Despite its disproportionate burdens on U.S. business, Patel noted that the “abruptness of this change”—the wholesale axing of de minimis—is “far from ideal, sowing uncertainty for parcel carriers, postal systems, businesses, and consumers while raising questions about how the new rules will be put into practice.”
“The magnitude of this is not only on consumers and e-commerce marketplaces. The entire supply chain will need to recalibrate itself, and that can have significant impact on costs, on delays, as well as priorities, because I would imagine some carriers will opt out of this segment entirely,” echoed Ram Ben Tzion, founder and CEO of Ultra Information Solutions.

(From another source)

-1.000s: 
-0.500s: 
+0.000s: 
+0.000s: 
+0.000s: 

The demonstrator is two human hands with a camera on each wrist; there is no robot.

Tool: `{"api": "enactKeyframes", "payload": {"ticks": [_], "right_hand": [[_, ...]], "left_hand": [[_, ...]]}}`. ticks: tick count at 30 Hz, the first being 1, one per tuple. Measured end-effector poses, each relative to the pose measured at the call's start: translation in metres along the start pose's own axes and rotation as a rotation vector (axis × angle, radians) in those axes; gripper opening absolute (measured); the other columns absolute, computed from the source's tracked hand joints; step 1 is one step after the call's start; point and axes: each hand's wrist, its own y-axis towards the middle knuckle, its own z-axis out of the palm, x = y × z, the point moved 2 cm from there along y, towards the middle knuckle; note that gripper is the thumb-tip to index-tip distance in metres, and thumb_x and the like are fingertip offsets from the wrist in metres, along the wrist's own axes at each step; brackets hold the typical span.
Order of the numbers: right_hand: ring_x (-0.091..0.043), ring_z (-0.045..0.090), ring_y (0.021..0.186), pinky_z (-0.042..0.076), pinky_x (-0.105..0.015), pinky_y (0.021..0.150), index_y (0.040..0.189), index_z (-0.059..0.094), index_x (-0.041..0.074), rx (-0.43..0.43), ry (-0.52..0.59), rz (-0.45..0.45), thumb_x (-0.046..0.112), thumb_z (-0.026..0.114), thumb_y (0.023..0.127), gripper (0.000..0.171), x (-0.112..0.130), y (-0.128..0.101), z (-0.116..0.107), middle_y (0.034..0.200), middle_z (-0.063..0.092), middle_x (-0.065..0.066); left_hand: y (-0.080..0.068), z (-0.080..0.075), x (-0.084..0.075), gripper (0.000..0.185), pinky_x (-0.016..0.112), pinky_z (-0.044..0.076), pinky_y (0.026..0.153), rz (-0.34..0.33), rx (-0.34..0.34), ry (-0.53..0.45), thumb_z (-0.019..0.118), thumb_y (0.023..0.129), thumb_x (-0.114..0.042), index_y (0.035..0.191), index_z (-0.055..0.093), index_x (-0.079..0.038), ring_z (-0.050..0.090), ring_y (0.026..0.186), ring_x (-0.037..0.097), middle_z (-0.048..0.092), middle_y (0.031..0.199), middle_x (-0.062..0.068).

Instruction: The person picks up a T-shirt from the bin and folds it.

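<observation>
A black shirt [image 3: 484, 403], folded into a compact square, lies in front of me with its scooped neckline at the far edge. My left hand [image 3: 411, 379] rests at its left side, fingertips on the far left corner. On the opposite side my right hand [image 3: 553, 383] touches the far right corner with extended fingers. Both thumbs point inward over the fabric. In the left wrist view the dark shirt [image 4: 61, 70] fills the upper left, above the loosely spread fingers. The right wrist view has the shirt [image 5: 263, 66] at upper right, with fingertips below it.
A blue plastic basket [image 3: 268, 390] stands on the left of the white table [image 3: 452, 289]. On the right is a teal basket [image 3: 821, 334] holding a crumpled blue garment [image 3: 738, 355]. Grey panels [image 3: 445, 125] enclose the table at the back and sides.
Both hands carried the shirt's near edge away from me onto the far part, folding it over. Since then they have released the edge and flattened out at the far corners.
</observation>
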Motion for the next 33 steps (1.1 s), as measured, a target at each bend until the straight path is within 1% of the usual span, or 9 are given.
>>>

Over the course of the past week, a number of international mail carriers have announced their intentions to halt service to the U.S. market due to the moratorium on de minimis. And companies like DHL, FedEx and UPS, too, will face seismic shakeups.
“They have been optimizing capacity for years. They have been hiring space on air cargo and airplanes, which is now far less relevant and necessary to the market demands,” Ben Tzion told Sourcing Journal. “If you cannot stack up a bunch of Temu packages on an airplane, and you need to consolidate them into a container, then there’s going to be a lot of capacity that will need to be redirected or recalculated.”
In the supply chain technology executive’s estimation, carriers are trying to apply pressure on the government by ceasing operations. “They are hoping for an outcry from both business and private consumers that will turn this [decision] way down, reverse it or reduce it,” he believes.
It’s unclear to everyone involved—businesses, logistics providers, even the architects of the policy and those who will carry it out—what exactly the new rules are and how they’ll be implemented. But Ben Tzion believes that’s not just par for the course for this administration, but part of its strategy.
“This is part of the shock therapy that we’ve been seeing on all trade policies—the back and forth with the radical measures that are not necessarily completely thought through. But the momentum and the vector is still there, meaning at the end of this tunnel there’ll be a new reality.”